Fastest cars in Forza Horizon 6 by speed stat
Only three cars in the game carry a maximum speed rating of 10, and they are all S2 hypercars. Everything below them trades a little top end for better launch, braking, or handling. The table ranks the fastest stock cars from the highest speed stat down, since real-world top speed depends heavily on tuning and tires.
| Car | Class | Speed | Handling | Accel. | Launch | Braking |
|---|---|---|---|---|---|---|
![]() | S2 | 10 | 9.1 | 6.5 | 7.0 | 8.9 |
![]() | S2 | 10 | 8.1 | 6.6 | 7.1 | 9.2 |
![]() | S2 | 10 | 8.0 | 6.5 | 7.0 | 8.2 |
![]() | S2 | 9.7 | 6.5 | 6.8 | 7.4 | 7.2 |
![]() | S2 | 9.4 | 8.0 | 7.2 | 7.9 | 9.1 |
![]() | R | 9.2 | 8.8 | 7.4 | 8.0 | 10 |
![]() | R | 9.2 | 9.1 | 7.6 | 8.3 | 10 |
All seven are Legendary-rarity cars.
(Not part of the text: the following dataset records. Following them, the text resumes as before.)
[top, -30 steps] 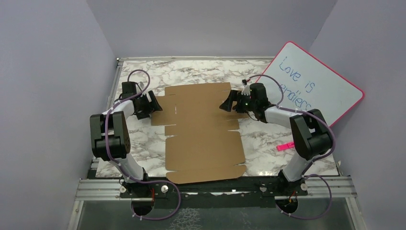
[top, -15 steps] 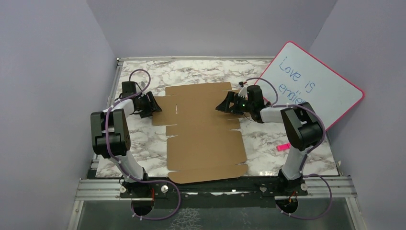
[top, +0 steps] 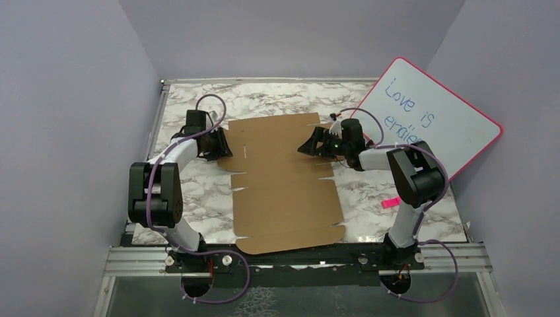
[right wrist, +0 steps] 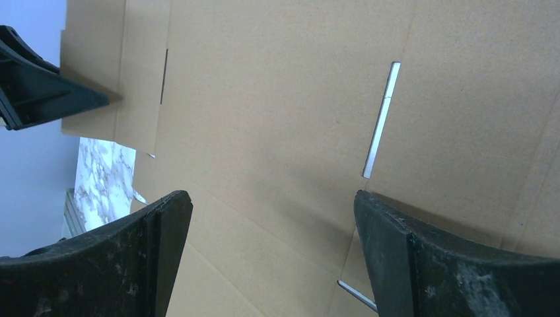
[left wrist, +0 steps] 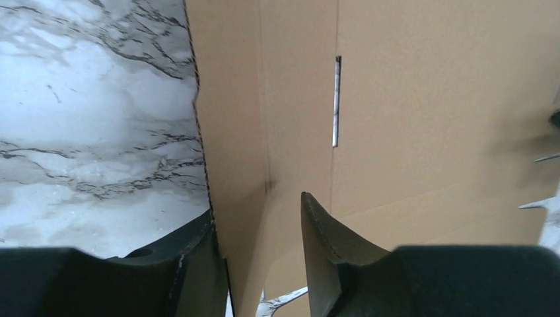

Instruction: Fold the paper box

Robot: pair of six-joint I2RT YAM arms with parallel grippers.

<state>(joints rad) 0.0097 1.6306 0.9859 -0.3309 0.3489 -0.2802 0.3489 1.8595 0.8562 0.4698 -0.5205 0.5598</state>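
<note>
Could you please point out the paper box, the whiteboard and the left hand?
paper box (top: 284, 191): top view, centre panel.
whiteboard (top: 457, 129): top view, white face.
left hand (left wrist: 257, 208): left wrist view, between fingertips.

The paper box (top: 284, 181) is lying unfolded on the marble worktop (top: 370, 205) as a large flat sheet of plain brown cardboard. It is stretching from the middle of the worktop down to the near edge. It is showing die-cut flaps, notched sides and narrow slits (left wrist: 336, 99) in its far panel. Its far left flap (left wrist: 231, 165) is sitting between the fingers of the left claw (left wrist: 257, 208) and appears to be lifting slightly. The rest is resting flat.
</note>
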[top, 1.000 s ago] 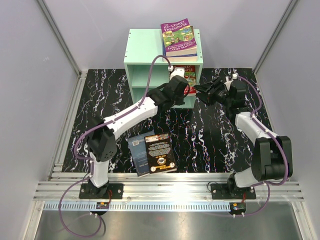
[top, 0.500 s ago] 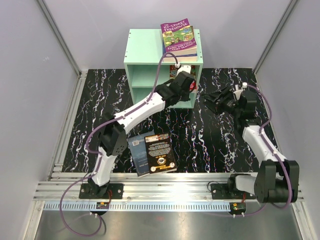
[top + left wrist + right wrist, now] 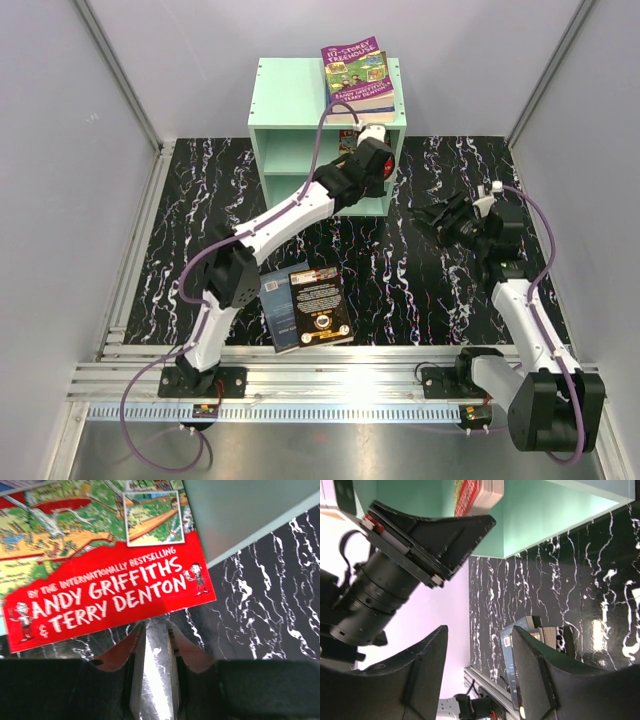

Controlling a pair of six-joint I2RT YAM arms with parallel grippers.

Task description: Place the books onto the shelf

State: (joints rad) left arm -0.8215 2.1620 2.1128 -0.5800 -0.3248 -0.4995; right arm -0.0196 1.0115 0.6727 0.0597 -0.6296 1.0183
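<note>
Left gripper (image 3: pixel 152 630): jaws pressed onto the bottom edge of the red book (image 3: pixel 115 585), and nothing more than that edge. The book is at the mouth of the shelf (image 3: pixel 290 90), upper compartment, right side. How much of it rests on the board, you cannot tell.

Right gripper (image 3: pixel 480 635): spread, holding nothing, over the mat (image 3: pixel 400 280) right of the shelf.

Risks:
- The pinch is thin and the cover curls beside the finger. Pushing harder likely creases it or lets the book pivot.
- Letting go before the book is well inside may drop it back onto the mat.
- The purple book (image 3: pixel 357 72) lies on the shelf top directly above your wrist. Lifting on the way out could knock it off.
- The black book (image 3: pixel 318 305) and the blue book (image 3: pixel 275 300) lie near the left arm's base; watch the elbow.
</note>
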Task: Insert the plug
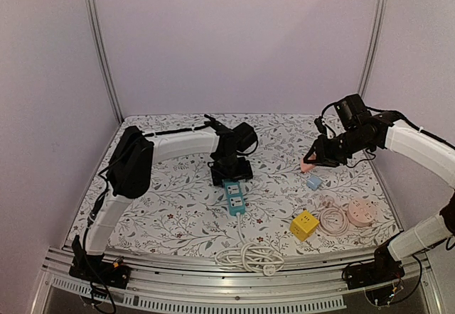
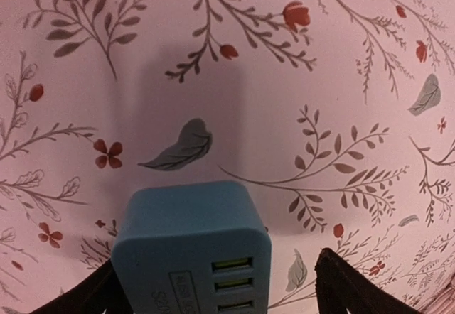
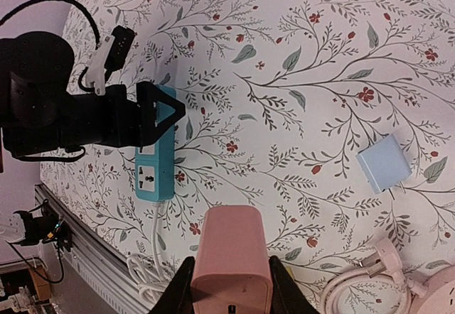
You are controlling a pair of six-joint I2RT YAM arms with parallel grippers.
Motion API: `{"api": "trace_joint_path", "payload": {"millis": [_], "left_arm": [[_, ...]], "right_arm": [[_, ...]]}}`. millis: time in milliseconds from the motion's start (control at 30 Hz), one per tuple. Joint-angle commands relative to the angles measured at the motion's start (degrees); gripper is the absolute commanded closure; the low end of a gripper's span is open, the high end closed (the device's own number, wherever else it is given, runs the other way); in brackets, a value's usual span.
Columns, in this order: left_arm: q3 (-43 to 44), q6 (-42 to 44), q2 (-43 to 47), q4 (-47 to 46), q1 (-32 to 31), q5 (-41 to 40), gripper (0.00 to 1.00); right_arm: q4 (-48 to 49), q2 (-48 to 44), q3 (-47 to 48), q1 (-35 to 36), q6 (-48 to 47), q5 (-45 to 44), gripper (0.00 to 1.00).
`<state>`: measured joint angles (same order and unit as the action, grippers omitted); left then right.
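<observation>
My right gripper [image 1: 313, 159] is shut on a pink plug [image 1: 307, 165] and holds it above the table right of centre. In the right wrist view the pink plug [image 3: 231, 253] sits between the fingers [image 3: 181, 289]. The blue power strip [image 1: 233, 197] lies mid-table with its white cord running toward the front. My left gripper [image 1: 229, 166] is open and straddles the strip's far end. In the left wrist view the strip's end with USB ports [image 2: 192, 246] lies against the left finger, with a gap to the right finger [image 2: 345, 285]. One free socket [image 3: 149, 182] shows on the strip.
A light blue plug [image 1: 313, 182] lies just below my right gripper. A yellow cube adapter [image 1: 304, 224], a coiled pink cord [image 1: 333, 219] and a round pink power strip [image 1: 361, 213] sit front right. A white cord coil [image 1: 249, 257] lies at the front edge.
</observation>
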<state>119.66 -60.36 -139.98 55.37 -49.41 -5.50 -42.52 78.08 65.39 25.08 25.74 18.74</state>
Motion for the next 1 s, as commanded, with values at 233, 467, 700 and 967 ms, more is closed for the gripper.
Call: {"api": "trace_joint_path", "payload": {"millis": [233, 467, 700, 967], "left_arm": [[-8.71, 9.78, 14.63, -5.0, 0.65, -3.83, 0.01], [-23.19, 16.39, 30.79, -9.59, 1.54, -6.1, 0.01], [-39.02, 20.26, 46.82, -13.93, 2.21, -4.17, 0.0], [-53.42, 23.26, 61.78, -16.55, 2.21, -1.54, 0.01]], "right_arm": [[0.77, 1.33, 3.18, 0.3, 1.37, 0.9, 1.0], [0.91, 0.74, 5.69, 0.5, 4.31, 6.31, 1.0], [-2.41, 0.93, 11.07, 3.22, 8.17, 7.36, 1.0], [-6.04, 4.63, 16.43, 8.99, 11.11, 4.1, 1.0]]}}
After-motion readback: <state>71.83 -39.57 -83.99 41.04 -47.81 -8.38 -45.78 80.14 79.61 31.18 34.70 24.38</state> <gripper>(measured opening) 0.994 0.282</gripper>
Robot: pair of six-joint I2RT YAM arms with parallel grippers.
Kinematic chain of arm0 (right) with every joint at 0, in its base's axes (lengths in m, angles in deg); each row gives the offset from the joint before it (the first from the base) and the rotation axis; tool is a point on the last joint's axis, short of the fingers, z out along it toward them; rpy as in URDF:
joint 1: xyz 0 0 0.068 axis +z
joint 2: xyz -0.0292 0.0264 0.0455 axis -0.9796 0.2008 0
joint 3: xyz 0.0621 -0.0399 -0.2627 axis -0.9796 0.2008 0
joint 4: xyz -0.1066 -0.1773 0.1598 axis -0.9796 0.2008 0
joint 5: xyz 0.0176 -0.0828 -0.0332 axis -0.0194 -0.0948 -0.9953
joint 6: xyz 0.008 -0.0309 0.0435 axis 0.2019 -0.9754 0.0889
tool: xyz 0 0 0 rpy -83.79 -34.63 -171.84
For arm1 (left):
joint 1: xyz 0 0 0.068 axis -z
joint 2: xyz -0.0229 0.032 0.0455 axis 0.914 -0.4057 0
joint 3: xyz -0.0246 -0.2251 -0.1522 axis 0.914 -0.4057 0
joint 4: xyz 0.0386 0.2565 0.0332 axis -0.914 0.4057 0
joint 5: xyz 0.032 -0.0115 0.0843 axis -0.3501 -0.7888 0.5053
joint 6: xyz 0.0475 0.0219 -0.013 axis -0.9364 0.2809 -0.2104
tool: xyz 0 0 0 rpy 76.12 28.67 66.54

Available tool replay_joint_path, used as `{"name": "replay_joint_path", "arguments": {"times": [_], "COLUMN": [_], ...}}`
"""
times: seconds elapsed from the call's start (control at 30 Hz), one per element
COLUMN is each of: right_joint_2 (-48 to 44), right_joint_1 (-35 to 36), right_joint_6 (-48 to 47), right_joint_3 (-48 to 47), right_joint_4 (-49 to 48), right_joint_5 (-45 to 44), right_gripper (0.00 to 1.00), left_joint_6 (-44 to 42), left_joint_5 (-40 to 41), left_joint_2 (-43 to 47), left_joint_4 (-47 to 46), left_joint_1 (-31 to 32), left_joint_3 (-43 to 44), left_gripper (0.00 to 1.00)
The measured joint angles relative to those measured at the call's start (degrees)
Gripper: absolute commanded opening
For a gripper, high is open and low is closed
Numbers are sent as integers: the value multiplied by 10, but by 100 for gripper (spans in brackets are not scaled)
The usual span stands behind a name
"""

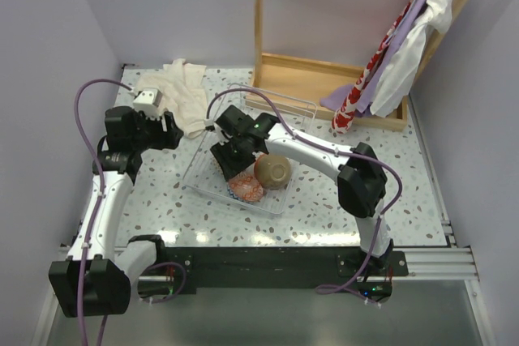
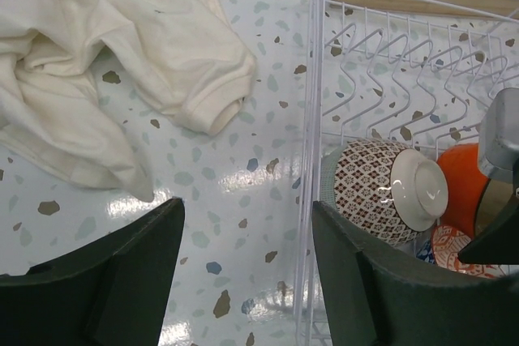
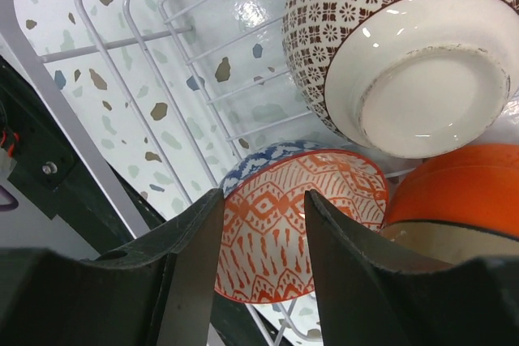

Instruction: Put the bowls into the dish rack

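Speckled tabletop carries the dish rack, where the right tool hangs spread over an orange-patterned bowl.

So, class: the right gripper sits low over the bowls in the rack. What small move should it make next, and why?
Probably lift the right gripper straight up. Its jaws stand open, the orange-patterned bowl already lies in the dish rack beside the brown-patterned bowl, and rising straight should avoid knocking either.
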Motion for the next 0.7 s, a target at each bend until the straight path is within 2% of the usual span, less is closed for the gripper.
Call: {"name": "replay_joint_path", "arguments": {"times": [0.33,0.6,0.67,0.7], "right_joint_2": [0,0,0,0], "right_joint_1": [18,35,39,40], "right_joint_6": [12,10,9,8], "right_joint_3": [5,17,23,27], "right_joint_4": [1,17,19,20], "right_joint_5": [2,2,2,2], "right_gripper": [54,55,48,33], "left_joint_6": [5,9,10,10], "left_joint_5": [-9,-18,-20,-22], "left_joint_2": [15,16,18,18], "left_joint_4": [-1,-13,-17,-18], "left_joint_1": [-6,-7,-7,-7], "left_joint_3": [-17,-26,-33,-36], "left_gripper": [69,69,69,69]}}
None of them turn up in barn finds or as treasure cars, so you buy them outright from the Autoshow or chase them through the auction house. Prices run from roughly 1.2 million credits for the Zenvo up to about 3.5 million for the Jesko.
Koenigsegg Jesko (2020): the top-speed king

The Jesko sits at the very top of the speed chart with a 10 rating and a stock top speed near 284 mph before you ever open the tuning menu. Its weak point is the launch. Acceleration of 6.5 and a 7.0 launch mean it takes a moment to wind up, so on short sprints a car with better off-the-line punch can beat it before it ever reaches that ceiling. On a genuinely long straight, though, nothing catches it. It also has the highest off-road floor of the top group at 5.0, which is a curious detail if you ever feel like trying it on dirt.
Koenigsegg Agera RS (2017): the balanced max-speed car
The Agera RS matches the Jesko's perfect 10 speed but adds the best braking of the three top-end cars at 9.2. That braking matters more than it sounds, because it lets you carry the car deeper into corners without bleeding time on the exit. Handling of 8.1 also keeps it more settled through fast sections than the Venom F5. If you want a maximum-speed car that stays manageable without a heavy tune, this is the most rounded choice in the tier. It ships on sport tires, so slicks are the obvious first upgrade if pure top speed is the goal.
Hennessey Venom F5 (2021): pure speed, more demanding

The Venom F5 is the third car with a 10 speed rating, but its supporting stats lag behind the two Koenigseggs. Handling at 8.0 and braking at 8.2 are both noticeably lower, and its acceleration and launch are similar without pulling ahead. On paper it earns its top-three spot for speed. In practice it asks more of the driver to stay clean at the limit. With the right tune it is still one of the fastest things on the map, just less forgiving along the way.
McLaren Speedtail (2019): faster off the line than its rating suggests
The Speedtail reads as a 9.7 speed car, but it is the first on the list to come stock on semi-slick tires, which gives it a small real edge straight off the lot. Its 7.4 launch beats all three of the 10-speed hypercars, so in short drag-style events where you never quite hit peak velocity, the Speedtail can out-run cars with a higher top-speed number simply by building pace more efficiently.
Ferrari LaFerrari (2013): the well-rounded option

At a 9.4 speed stat, the LaFerrari trades a little top end for an unusually complete spread of numbers. Braking of 9.1 is excellent, handling of 8.0 is solid, and a 7.2 acceleration paired with a 7.9 launch means it leaves the line quickly for its class. It runs stock on semi-slicks too. If you want a fast car that stays rewarding across mixed roads rather than only on straights, this is the one to reach for.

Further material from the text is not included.